• Exercise directions:
A single total is needed, the number of lines of this listing that contain the string "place".
********
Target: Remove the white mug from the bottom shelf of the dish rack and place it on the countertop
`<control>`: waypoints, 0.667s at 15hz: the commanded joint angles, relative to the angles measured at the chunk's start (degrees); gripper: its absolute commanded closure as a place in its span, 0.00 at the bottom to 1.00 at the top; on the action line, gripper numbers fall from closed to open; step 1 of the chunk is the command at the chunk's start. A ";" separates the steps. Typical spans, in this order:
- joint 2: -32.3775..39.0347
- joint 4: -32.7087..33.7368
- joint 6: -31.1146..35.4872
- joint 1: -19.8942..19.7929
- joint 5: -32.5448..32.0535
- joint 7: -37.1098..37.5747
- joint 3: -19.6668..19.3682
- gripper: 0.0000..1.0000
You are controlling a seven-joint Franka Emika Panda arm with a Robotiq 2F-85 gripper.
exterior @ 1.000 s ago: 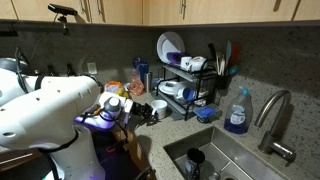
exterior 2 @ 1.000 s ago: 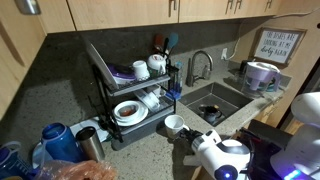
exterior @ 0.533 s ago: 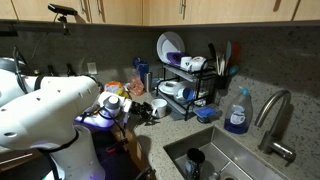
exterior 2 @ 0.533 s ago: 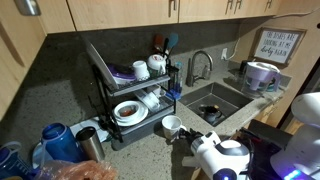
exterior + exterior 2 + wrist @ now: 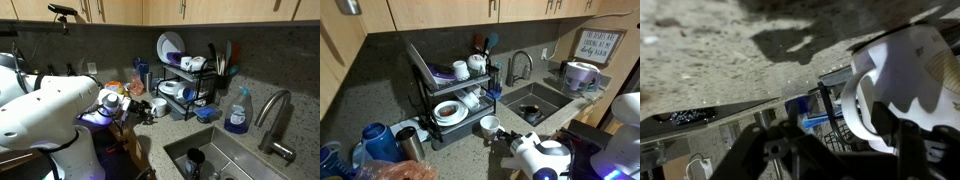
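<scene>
Mostly the claw (image 5: 147, 110) is covered by the robot's own wrist, and the wrist view is blurred, so I cannot tell whether it grips or is released. One white mug (image 5: 490, 124) stands upright on the counter (image 5: 470, 155), just in front of the dish rack (image 5: 455, 88), near the sink (image 5: 535, 100). One large plate (image 5: 450, 111) lies on the bottom shelf (image 5: 460, 128).

White arm (image 5: 50, 112) folded low and reaching forward, dark pincer (image 5: 845, 150) at its tip, jaws spread apart
</scene>
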 commanded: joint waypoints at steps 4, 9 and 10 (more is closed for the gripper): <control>11.03 -4.56 2.38 -0.20 -1.28 -1.85 -3.41 0.00; 18.55 -7.40 6.01 -0.84 -1.72 -3.85 -6.24 0.00; 20.77 -8.05 7.45 -1.11 -1.87 -4.71 -6.93 0.00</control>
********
• Result for this task:
2